The correlation between eating disorders and addiction has been studied for many decades. The curiosity stems from the obvious: if one engages in unhealthy choices when it comes to substances, why would that not apply to other areas of one’s life? Eating disorders and addiction are frequently co-occurring. Particular personality traits, such as impulsiveness, have been connected to both eating disorders and alcohol/drug abuse. Research has also demonstrated that there are several similarities between the physiological conditions and mechanisms of addictive conditions, such as eating disorders and alcoholism or substance abuse. A commonality between eating disorders and addiction is that the addiction is inadvertently created into an even stronger form regardless of the health consequences a man or woman may be struggling with. Despite severe medical complications, it is difficult for individuals struggling with addictions to give up their addiction, as in the case of anorexia, alcoholism or substance abuse.
Common Eating Disorders
We all rely on food for the nourishment of bodies. For some, eating becomes a way to feed their minds. In extreme cases, food is used as a way to satisfy deep emotional needs. When the emotional need for food surpasses the body’s natural balance and eating disorder is present. There are many different types of eating disorders, as defined by the Eating Disorder Foundation:
- Anorexia: Self-imposed starvation characterizes this eating disorder. Those with anorexia don’t eat regular meals on a regular schedule. Instead, they skip meals altogether, or they eat only foods they consider to be low in calories, such as popcorn, celery, or rice cakes.
- Bulimia: Those with this disorder use purging in order to limit weight. They might use vomiting, laxatives, or both to ensure that the calories in food don’t make their way onto their bodies.
- Binge eating: Uncontrolled eating followed by uncontrolled purging characterizes this condition. People with this disorder might eat in a sort of trance, stopping only when they cannot eat anymore. Purging is sometimes seen as a necessity, in order to reduce the pain that comes with overeating.
- Compulsive eating: People with this disorder might also eat until they are uncomfortably full, but they might not purge the excess food. Obesity is a common part of this disorder.
These disorders can cause have serious detrimental effects, both mentally and physically. In extreme cases, it can become life-threatening. Obviously, no one would consciously choose this path. When the balance is off, a person who consumes food beyond the norms or in abnormal ways, a co-occurring disorder is often diagnosed. Having a co-occurring disorder is an important factor if substance abuse is also an issue. According to ANRED, those psychological factors play a role. People with eating disorders often tend to be perfectionists. They don’t see how their bodies can ever be anything but perfect, and they blame themselves when they can’t achieve the results they’re looking for. These thoughts can also carry over into other aspects of a person’s life. Personal relationships, school, careers, and other and social activities can all be viewed through the prism of a perfectionist in a much different way than how normal people might view them.

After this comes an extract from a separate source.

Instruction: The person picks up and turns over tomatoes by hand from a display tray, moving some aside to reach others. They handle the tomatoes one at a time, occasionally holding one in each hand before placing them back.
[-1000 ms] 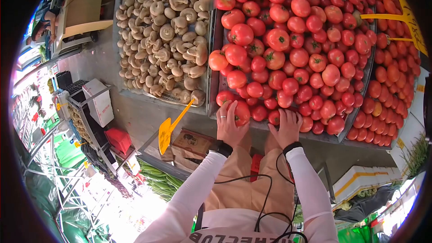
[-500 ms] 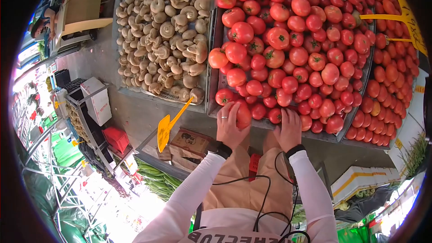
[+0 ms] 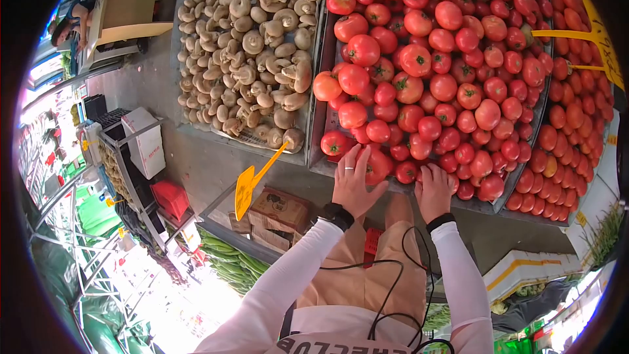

Eating Disorders and Addiction
Getting Treatment for Eating Disorders and Addiction
Living with an eating disorder clearly isn’t easy. If people feel compelled to self medicate. lf-medicate with drugs and alcohol, it’s obvious that their disorders cause them a great deal of distress, and that they’re willing to do almost anything to make things better. Thankfully, people who have eating disorders can and do get better with the right kind of help. For example, according to some research, long-term recovery rates for anorexia are as high as 76 percent, while short-term recovery rates for bulimia are as high as 70 percent. With the right kind of therapy, provided at the right time, people can come to an understanding of the importance of good nutrition, and that can help them to eat in a more reasonable way. But having a drug abuse or any form of addiction underlying an eating disorder can make the healing process a little more difficult. For example, people with an addiction issue often struggle with deep-set cravings for the drugs they once took on a regular basis. Their amended brain cells don’t seem to function well without the drugs, and those cells call out for drugs. The calls can grow stronger during times of stress. People who are in recovery from an eating disorder might experience intense cravings for drugs during the moments at which they once used drugs. If they relied on alcohol to make eating dinner less stressful, they might have a desperate need for a drink when the sun begins to set. If they used cocaine in the morning to keep hunger at bay all day, they might develop intense dreams about the drug that awakens them in the early hours of the day. Those who give in to these cravings may find their recovery from eating disorders is much more complicated. They might find it hard to:
- Pay attention during therapy sessions
- Do recovery-related homework
- Eat properly
- Attend support group meetings
Some drugs can also erode a sense of control and willpower, too, so people might find that they slide back into disordered eating after a relapse to drugs or alcohol, even if they’ve made great strides in recovery in the past. Since eating disorders and addiction are so closely related, experts often recommend co-occurring therapies. That is, experts suggest that people who have eating disorders get treatment for addiction at the same time. Unfortunately, that kind of comprehensive care can be hard to find.